How could the country be in such dismal shape two years after the end of the greatest, most productive presidential term in history, as Patrick deemed it? Partisans always think the country has gone to hell the minute the other guy takes over, of course. But Trump has a problem in his second reelection campaign: his lack of durable achievements from the four years he was in office. The two most notable accomplishments he could claim are the speedy development of the COVID vaccine and the overturning of Roe v. Wade. But he won’t be running on either. Much of his base hates the vaccine, and he has reportedly acknowledged in private that the death of Roe is bad politics.

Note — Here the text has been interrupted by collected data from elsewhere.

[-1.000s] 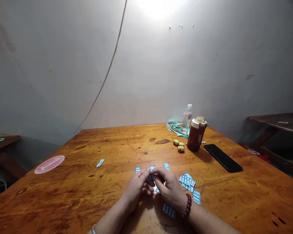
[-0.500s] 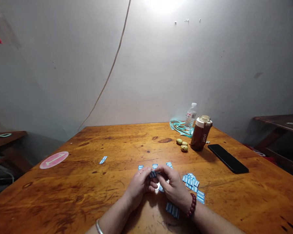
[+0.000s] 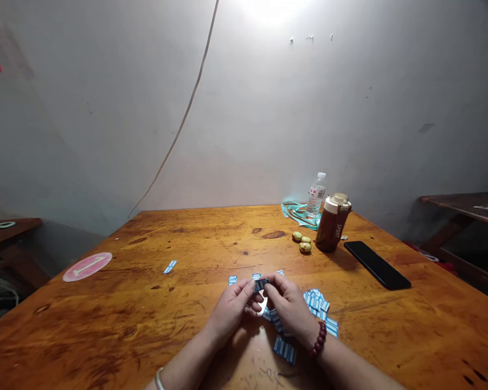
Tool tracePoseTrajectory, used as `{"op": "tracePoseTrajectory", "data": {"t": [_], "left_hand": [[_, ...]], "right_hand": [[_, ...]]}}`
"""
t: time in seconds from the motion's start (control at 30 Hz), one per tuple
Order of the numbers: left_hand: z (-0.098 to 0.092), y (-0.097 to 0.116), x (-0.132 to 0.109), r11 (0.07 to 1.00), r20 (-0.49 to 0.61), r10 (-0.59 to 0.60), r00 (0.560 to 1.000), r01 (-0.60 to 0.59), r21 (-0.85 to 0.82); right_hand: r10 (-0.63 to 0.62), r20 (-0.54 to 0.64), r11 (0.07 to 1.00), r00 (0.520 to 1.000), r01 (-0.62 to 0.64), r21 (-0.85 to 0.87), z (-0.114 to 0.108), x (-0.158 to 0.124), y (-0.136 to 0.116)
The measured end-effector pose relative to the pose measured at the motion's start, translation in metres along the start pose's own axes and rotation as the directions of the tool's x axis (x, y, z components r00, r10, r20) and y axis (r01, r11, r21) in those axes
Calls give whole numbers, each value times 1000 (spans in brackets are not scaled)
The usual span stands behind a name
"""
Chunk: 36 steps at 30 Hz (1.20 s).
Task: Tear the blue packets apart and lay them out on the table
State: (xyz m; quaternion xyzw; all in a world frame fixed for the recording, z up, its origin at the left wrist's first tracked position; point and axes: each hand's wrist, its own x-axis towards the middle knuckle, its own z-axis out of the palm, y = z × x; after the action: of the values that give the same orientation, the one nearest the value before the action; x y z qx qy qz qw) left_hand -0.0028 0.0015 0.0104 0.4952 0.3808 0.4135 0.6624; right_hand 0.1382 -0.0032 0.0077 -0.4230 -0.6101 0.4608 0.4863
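Between the fingertips of both hands is a small blue-and-white label strip (image 3: 261, 285). My left hand (image 3: 231, 309) pinches its left end, with the lower fingers curled beneath. At the right end, my right hand (image 3: 290, 306) has thumb and index finger closed on it. More label strips (image 3: 284, 350) lie on the table under my right wrist, and others show partly beneath the hand. A loose pile of them (image 3: 316, 302) is right of my right hand. Just beyond the fingers, a few strips (image 3: 233, 280) lie apart, partly covered by the hands.
The wooden table (image 3: 106, 325) bears a brown SPORT bottle (image 3: 331, 227), a clear water bottle (image 3: 316, 196), a turquoise strap (image 3: 295, 211), three yellowish egg-shaped things (image 3: 305, 247) and a black phone (image 3: 377, 265). At left are a lone strip (image 3: 170, 266) and a pink oval sign (image 3: 88, 267).
The held strip has turned up a little and more of its face shows between my fingertips. My right fingers have shifted slightly along it. The whole view has moved slightly.
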Motion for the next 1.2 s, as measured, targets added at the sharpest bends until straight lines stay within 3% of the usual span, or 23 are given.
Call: {"op": "tracePoseTrajectory", "data": {"t": [0.13,0.33,0.53,0.73,0.83,1.03,1.2], "left_hand": [[-2,6,-2,993,29,10,1000,-13,114],[-4,11,-3,998,66,-63,996,62,26],[-1,11,-3,997,27,-74,997,75,-12],[-2,8,-2,995,28,-93,995,94,-36],[-3,5,-1,995,24,-91,996,92,-36],[-5,5,0,991,19,-102,995,104,-83],[-5,6,0,988,27,-124,992,126,-90]], "right_hand": [[75,42,988,996,-80,134,-4,3,-2],[121,134,967,984,-147,209,-6,4,-1],[28,141,997,990,-39,74,-5,0,-8],[-100,52,985,994,107,-137,-4,-2,-8],[-121,43,975,992,127,-184,-3,-2,-6],[-145,154,961,977,177,-214,-6,-4,-12],[-165,125,941,978,194,-277,-9,-2,-9]]}}
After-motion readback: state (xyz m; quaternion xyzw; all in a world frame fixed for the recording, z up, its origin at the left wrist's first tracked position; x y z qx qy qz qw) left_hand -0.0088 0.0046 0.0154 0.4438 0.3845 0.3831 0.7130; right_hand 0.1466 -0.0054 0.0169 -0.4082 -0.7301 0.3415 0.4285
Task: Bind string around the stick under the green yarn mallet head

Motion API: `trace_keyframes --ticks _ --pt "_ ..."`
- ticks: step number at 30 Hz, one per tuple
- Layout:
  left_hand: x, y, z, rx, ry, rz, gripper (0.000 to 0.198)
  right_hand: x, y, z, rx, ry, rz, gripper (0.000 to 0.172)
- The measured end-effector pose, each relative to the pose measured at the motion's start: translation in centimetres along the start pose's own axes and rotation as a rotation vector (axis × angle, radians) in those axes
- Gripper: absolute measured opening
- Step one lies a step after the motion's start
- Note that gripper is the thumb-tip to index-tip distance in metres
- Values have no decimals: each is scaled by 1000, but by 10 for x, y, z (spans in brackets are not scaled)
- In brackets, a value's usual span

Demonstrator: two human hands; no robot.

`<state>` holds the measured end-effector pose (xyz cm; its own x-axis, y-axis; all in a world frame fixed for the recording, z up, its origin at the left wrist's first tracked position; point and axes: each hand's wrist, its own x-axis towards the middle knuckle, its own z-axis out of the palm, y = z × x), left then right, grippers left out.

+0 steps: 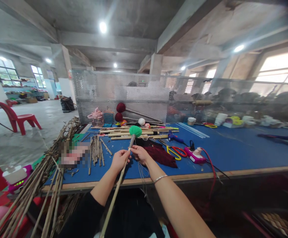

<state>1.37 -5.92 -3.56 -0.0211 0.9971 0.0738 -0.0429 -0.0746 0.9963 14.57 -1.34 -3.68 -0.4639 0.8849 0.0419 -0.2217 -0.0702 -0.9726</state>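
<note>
L hand (120, 161): closed round a pale stick (114, 200), a bit below its grey neck (132, 141).
R hand (139, 154): pinching same stick just above L hand, near base of neck (exact fingertip hold partly hidden); w/ silver bangle (161, 178) at wrist.
Stick: held tilted btwn both hands, over front edge of blue desk (233, 148); topped w/ green ball (135, 131), running down to bottom of view.
Thread (142, 170): hanging loose below R hand.
Maroon cloth (161, 156): crumpled on desk, just R of R hand.
Scissors (184, 152): lying beside cloth, yellow + red handles.
Power strip (195, 156): pink, further R, w/ plug in.
Short twigs (96, 152): lined up on desk, L of L hand.
Bamboo sticks (119, 135): laid crosswise, around/behind green ball.
Mallets (121, 107): w/ maroon heads, at back by mesh screen (94, 87).
Branch bundle (42, 168): far L, long, slanting past desk edge.
</note>
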Motion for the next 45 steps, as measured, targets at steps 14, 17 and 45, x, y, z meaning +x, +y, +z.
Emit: trace_keyframes --ticks 14,17,45 --pt "0 -4 1 187 128 82 31 0 0 1 -4 54 6 29" --pt "-1 -1 0 155 21 28 34 0 0 0 19 21 17 32" --pt "0 -5 3 40 90 85 39 1 0 0 -26 65 2 28"
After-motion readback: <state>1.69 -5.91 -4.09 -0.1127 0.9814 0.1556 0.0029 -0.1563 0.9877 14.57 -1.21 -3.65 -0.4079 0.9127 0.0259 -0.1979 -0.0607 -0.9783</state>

The struggle to find achievements to boast about led to some unintentional comedy as Trump’s warm-up speakers tried to explain why he had to come back. Miller’s speech offered his “twenty-point plan” to fix the country: he named pressing issues—so-called “genital mutilation” of transgender Texans, “putting Russia and China in their place,” et cetera—and then gave his solution: “Reelect Donald J. Trump!” 

The biggest applause-generating line from Miller was his call to finish the border wall. When it came time for Trump to celebrate his first term, though, he bragged about the wall. “Completed that task,” he said, “totally as promised.”